Colorada
Apparicio Silva Rillo
Violência e memória histórica em “Colorada” de Apparicio Silva Rillo
A música “Colorada”, de Apparicio Silva Rillo, retrata de forma direta a violência da Revolução Federalista de 1893, destacando a prática da degola, conhecida como “gravata colorada”, como símbolo da brutalidade do conflito. O termo “colorada” faz referência ao lenço vermelho usado pelos maragatos, reforçando a identidade desse grupo e a ligação entre a cor do lenço e o sangue derramado. O verso “Se o lenço era colorado, o novo é da mesma cor” mostra como a violência se repete, criando um ciclo marcado pela cor e pelo sofrimento.

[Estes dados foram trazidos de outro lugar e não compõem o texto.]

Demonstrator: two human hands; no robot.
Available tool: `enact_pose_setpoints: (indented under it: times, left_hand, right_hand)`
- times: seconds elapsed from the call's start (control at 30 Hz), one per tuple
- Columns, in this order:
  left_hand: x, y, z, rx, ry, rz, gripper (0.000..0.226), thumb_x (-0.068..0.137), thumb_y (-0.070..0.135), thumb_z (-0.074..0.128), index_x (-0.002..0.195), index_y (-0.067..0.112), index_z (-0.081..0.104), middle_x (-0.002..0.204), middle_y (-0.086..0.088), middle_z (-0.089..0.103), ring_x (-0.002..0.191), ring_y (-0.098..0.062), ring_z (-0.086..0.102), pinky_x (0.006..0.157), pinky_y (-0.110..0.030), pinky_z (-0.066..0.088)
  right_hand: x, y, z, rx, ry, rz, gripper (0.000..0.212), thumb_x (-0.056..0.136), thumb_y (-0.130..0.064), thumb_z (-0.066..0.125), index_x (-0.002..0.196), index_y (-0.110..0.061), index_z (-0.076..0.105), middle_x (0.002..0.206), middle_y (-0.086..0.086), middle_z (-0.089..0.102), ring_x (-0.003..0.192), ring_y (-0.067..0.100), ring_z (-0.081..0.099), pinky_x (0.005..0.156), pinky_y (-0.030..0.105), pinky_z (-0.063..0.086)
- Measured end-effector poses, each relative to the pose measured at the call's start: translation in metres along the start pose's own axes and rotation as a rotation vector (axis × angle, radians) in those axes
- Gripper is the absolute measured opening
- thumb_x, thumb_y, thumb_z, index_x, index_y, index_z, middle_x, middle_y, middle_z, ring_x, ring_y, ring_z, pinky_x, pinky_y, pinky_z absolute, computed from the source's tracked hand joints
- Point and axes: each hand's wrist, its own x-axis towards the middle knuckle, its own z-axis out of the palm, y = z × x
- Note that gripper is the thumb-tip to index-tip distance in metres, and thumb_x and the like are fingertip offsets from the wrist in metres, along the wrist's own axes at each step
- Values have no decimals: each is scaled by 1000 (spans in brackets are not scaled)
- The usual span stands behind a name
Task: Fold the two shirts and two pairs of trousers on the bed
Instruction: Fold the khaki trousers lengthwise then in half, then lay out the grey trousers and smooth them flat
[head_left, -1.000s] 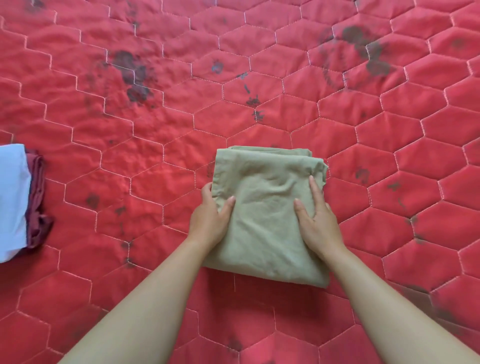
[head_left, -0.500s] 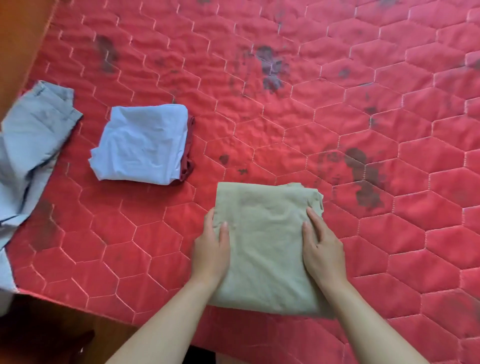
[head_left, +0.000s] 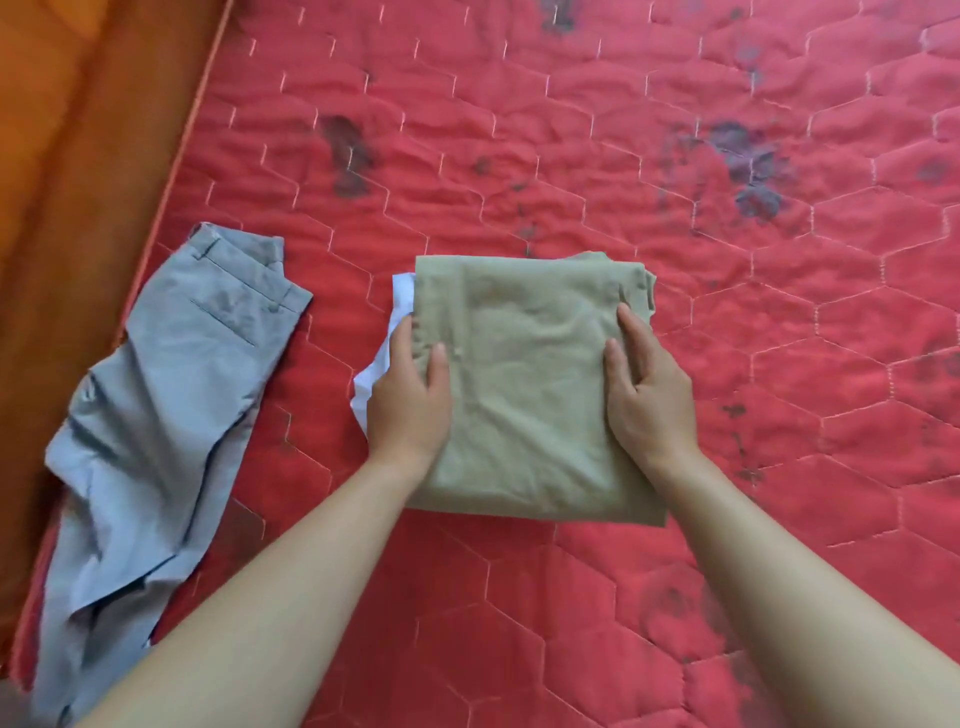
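Gripping anything, the left hand (head_left: 408, 395)?

Yes. It holds the left edge of the folded khaki trousers (head_left: 530, 395), thumb on top, fingers curled round the edge and hidden beneath.

And the right hand (head_left: 649, 395)?

It grips the right edge in much the same way. Thumb and forefinger lie on the cloth, and the other fingers wrap the side.

Where does that bundle sit?

Centre of the frame, on the bed (head_left: 779, 467). The bed's red cover is quilted in hexagons and marked with dark stains (head_left: 748, 161) toward the upper right and upper middle.

Is anything under it?

A folded white shirt (head_left: 402, 293) shows past its left edge, just beside the left hand. The khaki bundle lies over it. Whether it rests fully on the shirt or is lifted a little, I cannot tell.

What of the other pair?

The grey-blue trousers (head_left: 171, 395) lie unfolded at the left of the frame, along the bed's edge. The waistband is toward the top and the legs run crumpled down to the lower left corner. They are apart from the bundle and both hands.

Beyond the bed?

An orange-brown surface (head_left: 78, 130) fills the upper left corner.
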Motion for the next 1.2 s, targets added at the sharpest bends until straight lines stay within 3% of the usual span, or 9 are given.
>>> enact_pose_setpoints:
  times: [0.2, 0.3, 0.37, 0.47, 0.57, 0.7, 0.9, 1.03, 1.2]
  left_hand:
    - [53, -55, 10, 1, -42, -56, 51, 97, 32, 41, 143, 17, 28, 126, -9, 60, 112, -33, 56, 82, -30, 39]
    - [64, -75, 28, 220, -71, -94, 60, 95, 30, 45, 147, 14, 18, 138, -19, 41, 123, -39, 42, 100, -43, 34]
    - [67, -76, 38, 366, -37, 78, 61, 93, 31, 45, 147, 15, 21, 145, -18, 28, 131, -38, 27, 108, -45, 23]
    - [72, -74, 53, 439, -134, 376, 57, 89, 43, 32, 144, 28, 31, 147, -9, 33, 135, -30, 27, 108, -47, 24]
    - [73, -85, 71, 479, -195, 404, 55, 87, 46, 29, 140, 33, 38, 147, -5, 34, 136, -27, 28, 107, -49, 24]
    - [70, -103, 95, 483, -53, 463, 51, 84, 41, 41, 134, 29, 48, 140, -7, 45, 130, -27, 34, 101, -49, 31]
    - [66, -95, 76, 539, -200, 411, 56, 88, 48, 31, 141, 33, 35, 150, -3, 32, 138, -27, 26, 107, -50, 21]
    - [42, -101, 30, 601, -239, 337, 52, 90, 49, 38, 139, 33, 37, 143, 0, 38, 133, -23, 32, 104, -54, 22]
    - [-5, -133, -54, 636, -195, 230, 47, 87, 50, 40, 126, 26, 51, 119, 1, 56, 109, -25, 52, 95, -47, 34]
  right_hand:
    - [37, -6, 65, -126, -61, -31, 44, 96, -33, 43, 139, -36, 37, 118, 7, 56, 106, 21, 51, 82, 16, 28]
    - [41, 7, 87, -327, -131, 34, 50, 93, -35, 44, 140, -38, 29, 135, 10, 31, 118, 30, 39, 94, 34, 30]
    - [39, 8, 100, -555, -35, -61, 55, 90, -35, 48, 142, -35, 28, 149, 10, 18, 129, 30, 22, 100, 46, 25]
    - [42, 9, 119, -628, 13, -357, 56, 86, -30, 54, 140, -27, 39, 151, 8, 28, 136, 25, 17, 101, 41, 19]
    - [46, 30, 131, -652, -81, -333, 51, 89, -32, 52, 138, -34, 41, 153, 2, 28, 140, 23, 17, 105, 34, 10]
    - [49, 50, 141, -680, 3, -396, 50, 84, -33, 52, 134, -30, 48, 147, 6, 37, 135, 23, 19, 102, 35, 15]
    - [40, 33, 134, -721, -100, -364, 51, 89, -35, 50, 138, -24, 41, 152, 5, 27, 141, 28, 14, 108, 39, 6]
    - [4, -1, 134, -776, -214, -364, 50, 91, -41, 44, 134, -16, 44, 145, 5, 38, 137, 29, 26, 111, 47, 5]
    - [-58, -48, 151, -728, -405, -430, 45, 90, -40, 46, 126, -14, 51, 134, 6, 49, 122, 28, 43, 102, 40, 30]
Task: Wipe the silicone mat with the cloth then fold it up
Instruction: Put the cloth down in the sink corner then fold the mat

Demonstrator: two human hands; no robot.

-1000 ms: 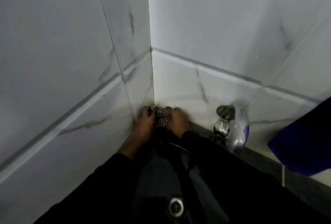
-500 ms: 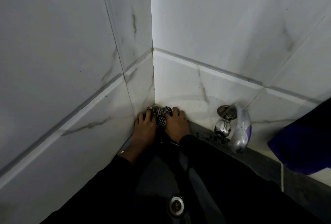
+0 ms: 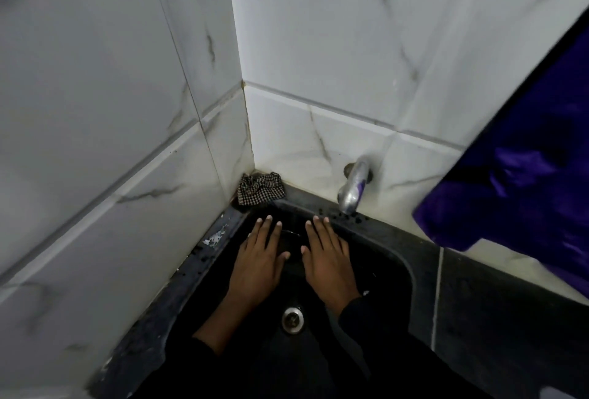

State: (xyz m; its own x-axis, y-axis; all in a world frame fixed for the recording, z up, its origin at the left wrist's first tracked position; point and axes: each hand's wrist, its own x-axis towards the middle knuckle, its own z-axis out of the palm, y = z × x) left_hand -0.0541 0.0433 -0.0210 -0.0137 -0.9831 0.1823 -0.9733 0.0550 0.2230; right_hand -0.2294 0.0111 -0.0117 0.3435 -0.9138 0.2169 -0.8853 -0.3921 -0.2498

A canção também questiona a linha tênue entre herói e bandido, como nos versos “Quem mata chamam bandido, / Que morre chamam herói / ... o que dói em quem morre, / Na mão que abate não dói”. Essa passagem evidencia como as narrativas históricas podem ser arbitrárias e como o sofrimento é muitas vezes ignorado por quem está no poder. O tom sóbrio e a linguagem regional reforçam o retrato de uma época em que a guerra era “de irmão contra irmão” e a morte se tornava algo comum, com prisioneiros raramente poupados. Ao afirmar que “os morto voltava, / E governava os vivo até nas eleicão”, a letra sugere que os traumas e as marcas da guerra continuam influenciando a sociedade, mostrando que as consequências do conflito vão além do campo de batalha.
O significado desta letra foi gerado automaticamente.